Der niederländische Verlag ambo anthos kündigte am Montag laut Berichten  mehrerer niederländischer  Medien  in einem Brief an seine Autoren  an, den Druck des umstrittenen Sachbuchs »Het verraad van Anne Frank« (Der Verrat von Anne Frank) auszusetzen, bis das dafür verantwortliche Forscherteam eine Reihe kritischer Fragen beantwortet habe. Das Verlagshaus erklärte in dem Schreiben angesichts vielfacher Kritik von Forschern an Aussagen des Buches: »Es tut uns sehr leid, dass der Inhalt (...) eine solche Reaktion hervorgerufen hat«. Zudem entschuldige man sich »aufrichtig bei allen, die sich durch das Buch angegriffen fühlen«.

»Wir sind uns bewusst, dass wir durch die internationale Veröffentlichung ins Schleudern geraten sind und dass hier eine kritischere Haltung möglich gewesen wäre. Wir warten auf die Antworten des Forschungsteams auf die aufgeworfenen Fragen und verschieben die Entscheidung über einen Nachdruck vorerst.«

ambo anthos

Das Buch war am 18. Januar zeitgleich auf Englisch (»The Betrayal of Anne Frank«) und Niederländisch erschienen, außerdem auf Französisch und Spanisch, federführend war das amerikanische Verlagshaus HarperCollins. Die Autorin Rosemary Sullivan präsentiert darin die These eines internationalen Cold-Case-Teams, wonach der jüdische Notar Arnold van den Bergh die Jüdin Anne Frank verraten habe, die sich von 1942 bis 1944 mit ihrer Familie in einem Amsterdamer Hinterhaus versteckte.
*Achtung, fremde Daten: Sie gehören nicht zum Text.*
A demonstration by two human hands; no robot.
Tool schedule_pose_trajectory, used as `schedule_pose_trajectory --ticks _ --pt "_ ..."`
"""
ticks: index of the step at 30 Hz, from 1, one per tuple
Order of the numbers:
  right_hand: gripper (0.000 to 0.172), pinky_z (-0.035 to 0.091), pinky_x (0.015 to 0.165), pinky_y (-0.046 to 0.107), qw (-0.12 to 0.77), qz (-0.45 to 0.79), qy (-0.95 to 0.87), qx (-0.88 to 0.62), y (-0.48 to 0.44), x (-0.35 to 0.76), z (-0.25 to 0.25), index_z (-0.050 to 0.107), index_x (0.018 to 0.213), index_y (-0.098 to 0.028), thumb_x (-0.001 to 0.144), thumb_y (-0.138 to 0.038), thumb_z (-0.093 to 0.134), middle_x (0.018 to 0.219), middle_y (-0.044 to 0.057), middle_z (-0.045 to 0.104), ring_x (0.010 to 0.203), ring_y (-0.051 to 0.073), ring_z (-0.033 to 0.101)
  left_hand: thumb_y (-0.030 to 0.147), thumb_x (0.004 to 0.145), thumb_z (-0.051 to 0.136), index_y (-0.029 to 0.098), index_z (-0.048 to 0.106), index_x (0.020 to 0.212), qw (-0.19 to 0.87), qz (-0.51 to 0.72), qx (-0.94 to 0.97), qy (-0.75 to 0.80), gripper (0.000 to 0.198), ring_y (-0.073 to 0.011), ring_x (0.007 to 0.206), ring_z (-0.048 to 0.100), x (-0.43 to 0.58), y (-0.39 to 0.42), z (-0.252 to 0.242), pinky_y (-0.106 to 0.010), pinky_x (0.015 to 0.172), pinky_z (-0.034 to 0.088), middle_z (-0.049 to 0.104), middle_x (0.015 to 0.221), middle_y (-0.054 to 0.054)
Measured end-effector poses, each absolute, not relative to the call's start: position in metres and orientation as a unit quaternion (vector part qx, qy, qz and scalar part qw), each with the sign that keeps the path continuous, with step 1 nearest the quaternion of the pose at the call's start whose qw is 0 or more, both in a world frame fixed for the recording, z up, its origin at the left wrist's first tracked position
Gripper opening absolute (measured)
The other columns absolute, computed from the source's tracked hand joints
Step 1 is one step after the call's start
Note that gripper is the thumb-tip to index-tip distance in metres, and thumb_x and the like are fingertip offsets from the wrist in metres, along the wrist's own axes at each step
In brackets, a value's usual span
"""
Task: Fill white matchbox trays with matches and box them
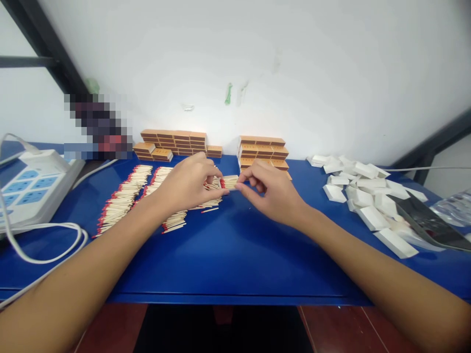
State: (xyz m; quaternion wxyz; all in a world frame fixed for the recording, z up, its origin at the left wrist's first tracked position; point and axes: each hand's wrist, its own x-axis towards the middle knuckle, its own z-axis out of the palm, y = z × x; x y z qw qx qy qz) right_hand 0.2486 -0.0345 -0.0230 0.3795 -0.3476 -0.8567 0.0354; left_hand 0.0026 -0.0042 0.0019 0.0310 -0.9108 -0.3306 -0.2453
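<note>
Forearms (110, 250) over tbl edge (228, 298), blue top (228, 260) btwn, hands (189, 179) (270, 191) pinching prob. tray (220, 183) w/ matches (230, 182)

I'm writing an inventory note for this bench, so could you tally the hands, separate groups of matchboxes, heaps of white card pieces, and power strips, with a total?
Hands: 2 (left hand, right hand)
Matchbox groups: 2 (left group, right group)
Heap of white card pieces: 1
Power strip: 1
Total: 6

left hand (191, 181): bare, five fingers
right hand (270, 189): bare, bent fingers
left arm (110, 260): bare, long
right arm (360, 260): bare, long
legs (180, 328): black clothes
</note>
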Motion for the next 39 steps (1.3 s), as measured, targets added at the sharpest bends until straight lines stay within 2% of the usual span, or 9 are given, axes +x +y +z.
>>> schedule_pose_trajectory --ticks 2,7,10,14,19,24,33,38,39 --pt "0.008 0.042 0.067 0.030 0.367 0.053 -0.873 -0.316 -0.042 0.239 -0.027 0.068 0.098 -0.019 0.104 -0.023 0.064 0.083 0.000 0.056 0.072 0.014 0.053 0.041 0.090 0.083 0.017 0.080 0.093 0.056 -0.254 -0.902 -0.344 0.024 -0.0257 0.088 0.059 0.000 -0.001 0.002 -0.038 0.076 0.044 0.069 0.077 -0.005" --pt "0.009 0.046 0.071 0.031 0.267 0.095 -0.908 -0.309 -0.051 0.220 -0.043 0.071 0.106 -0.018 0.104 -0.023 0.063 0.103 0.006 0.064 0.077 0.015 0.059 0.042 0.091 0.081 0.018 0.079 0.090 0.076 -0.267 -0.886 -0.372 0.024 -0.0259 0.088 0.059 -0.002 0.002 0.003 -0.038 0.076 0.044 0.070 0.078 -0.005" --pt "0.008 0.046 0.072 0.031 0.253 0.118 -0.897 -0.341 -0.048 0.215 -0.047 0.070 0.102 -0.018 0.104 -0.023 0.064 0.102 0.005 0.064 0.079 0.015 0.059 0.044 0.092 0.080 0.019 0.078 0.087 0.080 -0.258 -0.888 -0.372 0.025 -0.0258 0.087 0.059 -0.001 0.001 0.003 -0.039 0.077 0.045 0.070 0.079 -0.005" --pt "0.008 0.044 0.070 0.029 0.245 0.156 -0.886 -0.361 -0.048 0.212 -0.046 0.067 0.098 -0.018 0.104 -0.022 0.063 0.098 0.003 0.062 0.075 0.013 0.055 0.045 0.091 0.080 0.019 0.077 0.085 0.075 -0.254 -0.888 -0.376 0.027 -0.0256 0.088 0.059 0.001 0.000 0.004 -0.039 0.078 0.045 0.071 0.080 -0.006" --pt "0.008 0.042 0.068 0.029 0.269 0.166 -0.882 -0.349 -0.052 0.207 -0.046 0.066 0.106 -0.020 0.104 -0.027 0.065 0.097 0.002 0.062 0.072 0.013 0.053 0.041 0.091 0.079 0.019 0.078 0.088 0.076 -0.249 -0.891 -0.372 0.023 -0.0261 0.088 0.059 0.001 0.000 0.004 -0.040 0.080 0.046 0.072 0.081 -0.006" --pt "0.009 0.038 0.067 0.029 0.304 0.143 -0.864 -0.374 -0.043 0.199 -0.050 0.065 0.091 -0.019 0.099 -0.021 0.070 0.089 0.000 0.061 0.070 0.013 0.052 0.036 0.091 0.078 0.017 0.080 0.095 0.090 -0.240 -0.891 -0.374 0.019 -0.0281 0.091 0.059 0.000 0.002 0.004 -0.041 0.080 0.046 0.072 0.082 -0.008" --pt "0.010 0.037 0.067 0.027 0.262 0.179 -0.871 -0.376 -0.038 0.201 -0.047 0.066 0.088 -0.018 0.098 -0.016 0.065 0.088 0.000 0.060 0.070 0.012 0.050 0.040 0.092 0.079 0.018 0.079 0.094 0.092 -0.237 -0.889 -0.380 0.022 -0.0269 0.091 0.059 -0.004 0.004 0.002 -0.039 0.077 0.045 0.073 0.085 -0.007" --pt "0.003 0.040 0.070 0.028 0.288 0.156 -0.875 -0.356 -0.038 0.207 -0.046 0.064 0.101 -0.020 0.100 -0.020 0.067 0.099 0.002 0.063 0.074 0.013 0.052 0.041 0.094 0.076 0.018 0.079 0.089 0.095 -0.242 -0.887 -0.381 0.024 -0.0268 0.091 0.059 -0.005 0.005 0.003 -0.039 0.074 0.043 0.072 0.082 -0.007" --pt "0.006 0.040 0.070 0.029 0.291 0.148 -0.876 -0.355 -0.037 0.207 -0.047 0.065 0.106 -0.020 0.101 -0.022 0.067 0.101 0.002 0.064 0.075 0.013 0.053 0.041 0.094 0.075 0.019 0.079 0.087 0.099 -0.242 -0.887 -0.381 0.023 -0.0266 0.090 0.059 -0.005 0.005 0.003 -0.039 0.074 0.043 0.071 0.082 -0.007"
Van den Bergh habe Informationen über die Verstecke Geflüchteter an die Nationalsozialisten weitergereicht, um sich selbst und seine Familie zu retten. Das Rechercheteam aus rund zwanzig Historikern, Kriminologen und dem Ex-FBI-Agenten Vince Pankoke bezifferte die Wahrscheinlichkeit des Verrats durch Van den Bergh sogar exakt – mit »85-prozentiger Sicherheit« sei dieser schuldig.
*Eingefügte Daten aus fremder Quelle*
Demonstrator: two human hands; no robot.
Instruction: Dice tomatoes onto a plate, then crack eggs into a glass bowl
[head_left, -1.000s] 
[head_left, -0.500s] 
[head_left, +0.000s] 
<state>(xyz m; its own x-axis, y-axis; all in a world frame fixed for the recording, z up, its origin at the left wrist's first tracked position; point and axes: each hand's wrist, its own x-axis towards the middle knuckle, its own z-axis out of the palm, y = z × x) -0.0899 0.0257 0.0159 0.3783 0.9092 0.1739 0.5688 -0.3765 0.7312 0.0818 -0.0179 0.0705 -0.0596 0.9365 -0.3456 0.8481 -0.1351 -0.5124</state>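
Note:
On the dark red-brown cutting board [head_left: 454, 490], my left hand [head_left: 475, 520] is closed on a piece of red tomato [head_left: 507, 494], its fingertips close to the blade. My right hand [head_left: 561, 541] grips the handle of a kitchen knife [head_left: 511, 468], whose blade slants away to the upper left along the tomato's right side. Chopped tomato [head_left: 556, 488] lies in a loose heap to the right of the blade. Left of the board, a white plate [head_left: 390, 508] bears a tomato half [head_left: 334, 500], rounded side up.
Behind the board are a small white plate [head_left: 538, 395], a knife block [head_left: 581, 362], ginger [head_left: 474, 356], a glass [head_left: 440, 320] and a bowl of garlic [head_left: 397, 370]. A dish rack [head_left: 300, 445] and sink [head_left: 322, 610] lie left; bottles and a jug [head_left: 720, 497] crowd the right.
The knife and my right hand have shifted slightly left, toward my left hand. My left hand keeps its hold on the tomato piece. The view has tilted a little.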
Der forensische Analytiker Frans Alkemade, auf dessen Bericht sich das Team bei dieser Zahl berufen hatte, relativierte diese Deutung bereits am vergangenen Freitag  gegenüber dem niederländischen Nachrichtenportal »NRC«.

Die Zahl sei vom Cold-Case-Team als absolute Wahrscheinlichkeit vermarktet worden, obwohl es sich lediglich um eine bedingte Wahrscheinlichkeit handele: Die 85-prozentige Wahrscheinlichkeit sei demnach nur dann gegeben, wenn die Daten und Fakten, die Alkemade vom Cold-Case-Team übermittelt worden waren, korrekt seien.
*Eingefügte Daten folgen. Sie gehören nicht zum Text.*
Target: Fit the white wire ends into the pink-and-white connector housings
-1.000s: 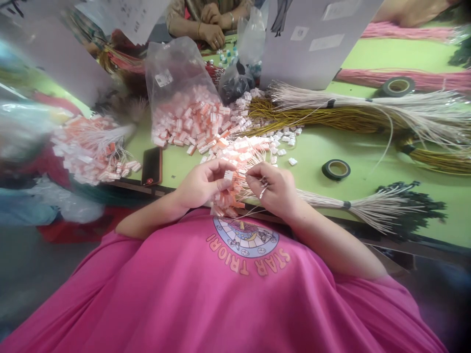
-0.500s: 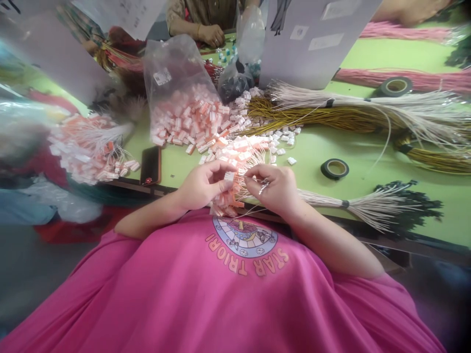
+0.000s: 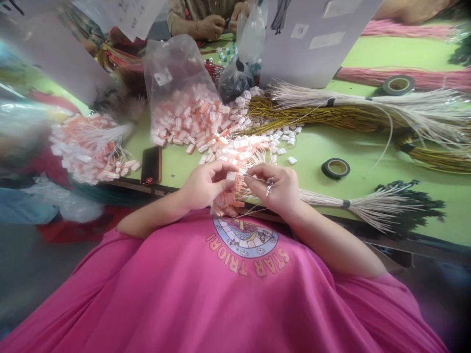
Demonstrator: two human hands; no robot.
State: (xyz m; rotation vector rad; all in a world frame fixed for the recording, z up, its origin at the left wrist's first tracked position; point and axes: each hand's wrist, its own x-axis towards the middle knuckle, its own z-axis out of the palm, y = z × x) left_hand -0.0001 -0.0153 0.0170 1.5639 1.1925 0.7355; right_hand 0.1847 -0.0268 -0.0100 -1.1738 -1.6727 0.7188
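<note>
Between the thumb and fingers of my left hand [image 3: 206, 185] is a small white connector [image 3: 231, 175]. My right hand [image 3: 277, 189] pinches a thin white wire [image 3: 247, 175] close to the connector's right side. Whether the wire tip touches the connector is too small to tell. White and orange connectors [image 3: 225, 200] with white wires lie under and between the hands. The wires run right, past my right wrist, to a taped bundle [image 3: 327, 198] with black ends.
A clear bag [image 3: 176, 63] with connectors stands behind, left of centre. A phone [image 3: 150, 165] lies left, a tape roll [image 3: 335, 168] right. Wire bundles [image 3: 312, 100] cross the back right. Across the table are a person's hands [image 3: 211, 27] beside upright panels [image 3: 312, 49].
My right hand has shifted slightly, its fingers still pinched near the connector. Across the table, the person's hands have moved, and a second hand now shows by the hanging bag.
</note>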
Doch Alkemade selbst habe keine Möglichkeit gehabt, ebendiese Daten zu überprüfen. Der Statistiker berät sich derzeit mit dem Cold-Case-Team über eine gemeinsame Erklärung in dieser Sache, so »NRC«.

Während weltweit Medien wie die »New York Times« über die anscheinend sensationelle Veröffentlichung berichteten, gab es nach Erscheinen auch harte Kritik an den Darstellungen: So beschrieb der niederländische Historiker Bart Wallett die Theorie gegenüber dem SPIEGEL  als »wacklig wie ein Kartenhaus«, sein Kollege Bart van der Boom bezeichnete sie als »verleumderischen Unsinn«.

Der niederländische Forscher David Barnouw, der Anfang der Nullerjahre selbst zu verschiedenen Theorien zur Ergreifung Anne Franks gearbeitet hatte, stufte die Ergebnisse des Cold-Case-Teams gegenüber dem niederländischen Sender NOS als reine Spekulation ein, die sich hinter vorgeblich präzise messbaren Ergebnissen verstecke. Dem SPIEGEL sagte Barnouw: »Diese 85 Prozent Wahrscheinlichkeit sind für Historiker ziemlich lächerlich. Geschichte ist keine Raketenwissenschaft.«

Kritik erntete das Rechercheteam  außerdem für historische Fehler und Ungenauigkeiten, sowie für eine lückenhafte und wenig plausible Beweisführung für die These, van den Bergh sei der Verräter gewesen.

Nach der Entscheidung, den Nachdruck des Buches in den Niederlanden vorerst zu stoppen, forderte Historiker Bart Wallett den Verlag auf Twitter auf, auch dem darin Beschuldigten Gerechtigkeit widerfahren zu lassen: »Eine aufrichtige Entschuldigung für die unkorrekte Anklage Arnold van den Berghs als 85-prozentiger Verräter wäre das Mindeste.«

Der Verlag ambo anthos wollte auf Anfrage am Montagmittag noch nicht Stellung zu dem Fall nehmen – kündigte jedoch für den Nachmittag eine öffentliche Erklärung auf der Verlagswebsite an.